YOUR GOAL: From the first line of the records below through the line with "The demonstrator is", output each line exactly; skip the pictures.

MATERIAL PROVIDED START

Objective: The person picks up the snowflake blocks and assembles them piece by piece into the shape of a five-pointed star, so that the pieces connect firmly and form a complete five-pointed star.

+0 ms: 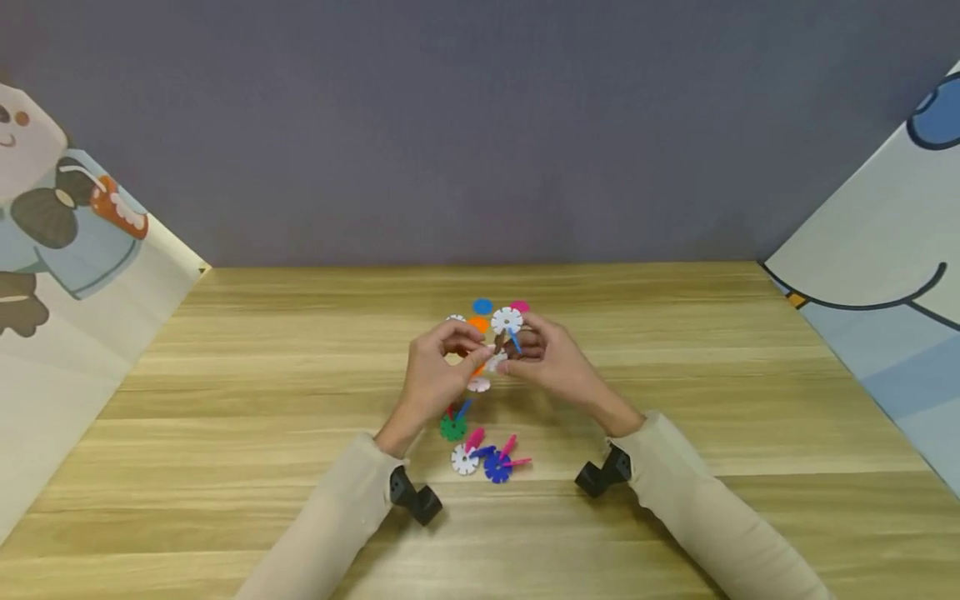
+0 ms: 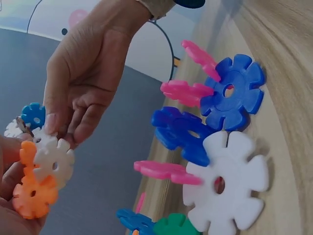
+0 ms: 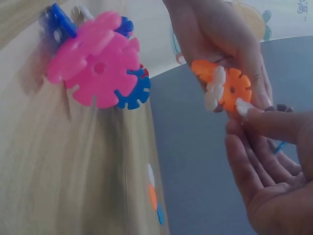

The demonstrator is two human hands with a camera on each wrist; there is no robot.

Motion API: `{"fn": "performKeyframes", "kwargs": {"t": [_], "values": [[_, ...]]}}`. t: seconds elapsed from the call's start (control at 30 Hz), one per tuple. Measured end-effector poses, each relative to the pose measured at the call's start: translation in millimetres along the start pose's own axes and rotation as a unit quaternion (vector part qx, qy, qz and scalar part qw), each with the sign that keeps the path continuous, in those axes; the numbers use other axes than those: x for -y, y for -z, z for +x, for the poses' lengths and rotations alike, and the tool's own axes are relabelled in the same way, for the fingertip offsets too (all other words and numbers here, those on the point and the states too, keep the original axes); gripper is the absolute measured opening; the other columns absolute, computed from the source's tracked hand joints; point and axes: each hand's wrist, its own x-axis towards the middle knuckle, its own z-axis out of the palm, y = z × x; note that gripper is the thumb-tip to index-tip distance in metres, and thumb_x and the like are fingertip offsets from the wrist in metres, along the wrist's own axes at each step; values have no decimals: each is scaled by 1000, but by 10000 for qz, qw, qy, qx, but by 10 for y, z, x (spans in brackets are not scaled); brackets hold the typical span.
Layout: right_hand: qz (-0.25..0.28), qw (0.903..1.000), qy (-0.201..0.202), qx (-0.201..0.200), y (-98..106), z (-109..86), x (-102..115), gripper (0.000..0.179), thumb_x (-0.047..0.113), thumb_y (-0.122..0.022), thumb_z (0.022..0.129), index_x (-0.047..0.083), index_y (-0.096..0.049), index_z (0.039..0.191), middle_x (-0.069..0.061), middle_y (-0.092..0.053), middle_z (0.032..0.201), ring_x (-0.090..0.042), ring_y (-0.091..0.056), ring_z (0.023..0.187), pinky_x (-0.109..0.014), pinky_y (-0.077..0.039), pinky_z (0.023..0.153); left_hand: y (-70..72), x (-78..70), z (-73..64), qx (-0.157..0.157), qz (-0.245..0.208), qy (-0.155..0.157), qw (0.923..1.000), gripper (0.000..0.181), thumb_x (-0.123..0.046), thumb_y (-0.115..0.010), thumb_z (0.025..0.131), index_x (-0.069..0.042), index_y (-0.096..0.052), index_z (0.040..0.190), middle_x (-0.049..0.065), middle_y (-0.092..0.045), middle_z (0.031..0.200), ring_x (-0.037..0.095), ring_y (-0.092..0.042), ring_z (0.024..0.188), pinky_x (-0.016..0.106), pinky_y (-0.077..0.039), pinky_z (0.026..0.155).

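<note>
Slotted plastic flower discs are joined in a cluster between both hands, above the table. My left hand (image 1: 431, 375) holds its orange disc (image 2: 41, 203), with a white disc (image 2: 63, 159) fitted beside it. My right hand (image 1: 558, 362) pinches a white disc of the cluster between thumb and fingers. Toward the right hand, a brown disc (image 1: 498, 342), a blue disc (image 2: 32, 113) and another white disc (image 1: 498, 321) belong to the same side of the cluster. Fingers partly cover the joints, so I cannot tell which slots meet.
Nearer me stand joined discs: a green disc (image 1: 453, 430), a white disc (image 1: 459, 464) and a dark blue disc (image 1: 494, 474), with pink ones slotted in upright. Behind the hands lie a blue disc (image 1: 482, 307), a pink disc (image 1: 521, 306) and an orange disc (image 1: 477, 322). A grey panel (image 1: 480, 150) bounds the table.
</note>
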Motion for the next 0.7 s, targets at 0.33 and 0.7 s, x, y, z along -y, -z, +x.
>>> {"fn": "performKeyframes", "kwargs": {"t": [0.33, 0.7], "values": [[-665, 9961, 471, -350, 98, -19, 72, 39, -6, -70, 78, -4, -53, 113, -17, -68, 86, -18, -68, 79, -32, -57, 81, 35, 41, 7, 435, -626, 109, 9970, 24, -2, -62, 88, 8, -57, 109, 24, -66, 103, 27, -64, 93, 21, -50, 74], [-1437, 9825, 1150, -290, 56, -38, 120, 36, -9, -72, 75, -3, -57, 107, -16, -69, 80, -20, -68, 71, -26, -58, 67, 1, 52, 20, 729, -1035, -151, 9918, 79, -59, -66, 79, 5, -55, 125, 24, -62, 107, 9, -59, 90, 20, -51, 76]]}}
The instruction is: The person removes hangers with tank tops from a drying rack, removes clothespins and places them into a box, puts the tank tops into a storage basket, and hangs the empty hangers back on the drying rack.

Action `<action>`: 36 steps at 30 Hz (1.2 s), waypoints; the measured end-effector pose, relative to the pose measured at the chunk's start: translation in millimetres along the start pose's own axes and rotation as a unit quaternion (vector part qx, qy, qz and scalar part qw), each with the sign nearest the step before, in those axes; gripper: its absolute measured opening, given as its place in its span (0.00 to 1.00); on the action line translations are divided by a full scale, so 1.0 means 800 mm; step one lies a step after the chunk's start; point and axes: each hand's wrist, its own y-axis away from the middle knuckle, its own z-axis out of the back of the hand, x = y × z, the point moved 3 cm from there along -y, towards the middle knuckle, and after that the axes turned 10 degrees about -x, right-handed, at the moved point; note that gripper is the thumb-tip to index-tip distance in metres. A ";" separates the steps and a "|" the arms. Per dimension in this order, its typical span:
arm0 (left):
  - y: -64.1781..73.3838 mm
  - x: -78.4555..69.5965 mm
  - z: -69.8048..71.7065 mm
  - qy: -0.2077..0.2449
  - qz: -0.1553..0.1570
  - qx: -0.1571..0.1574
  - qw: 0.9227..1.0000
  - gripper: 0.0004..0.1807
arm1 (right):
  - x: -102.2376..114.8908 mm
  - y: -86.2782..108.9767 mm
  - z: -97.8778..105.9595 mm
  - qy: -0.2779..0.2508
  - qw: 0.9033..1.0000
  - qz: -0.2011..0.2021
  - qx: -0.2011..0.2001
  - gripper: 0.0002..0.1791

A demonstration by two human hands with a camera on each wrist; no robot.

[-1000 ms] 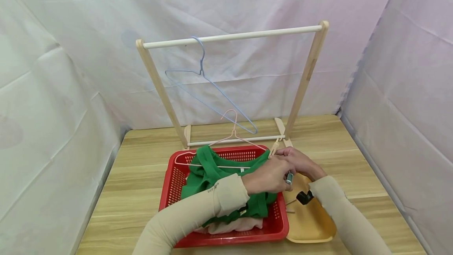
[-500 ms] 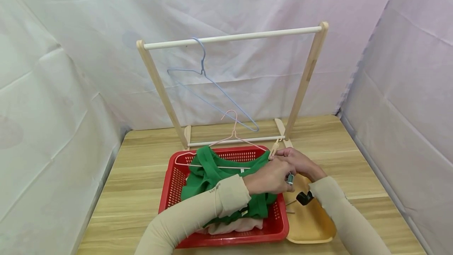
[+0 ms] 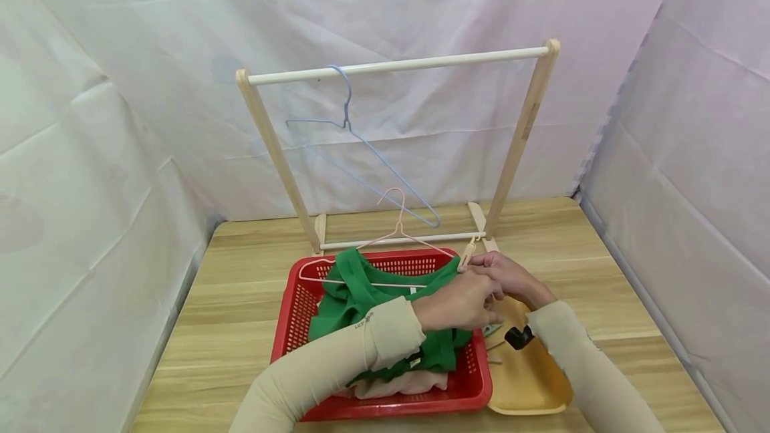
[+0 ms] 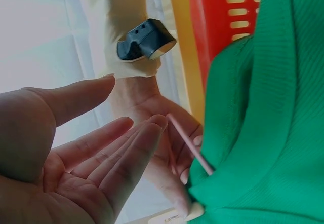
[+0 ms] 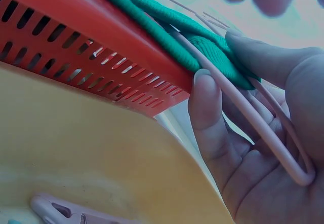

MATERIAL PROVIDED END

EXERCISE RESULT:
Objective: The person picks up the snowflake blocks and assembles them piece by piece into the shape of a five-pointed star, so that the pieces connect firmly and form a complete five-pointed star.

+0 ms: 
+0 ms: 
+0 ms: 

The demonstrator is two human hands with a camera on each wrist; there is no robot.

There's no more to the output.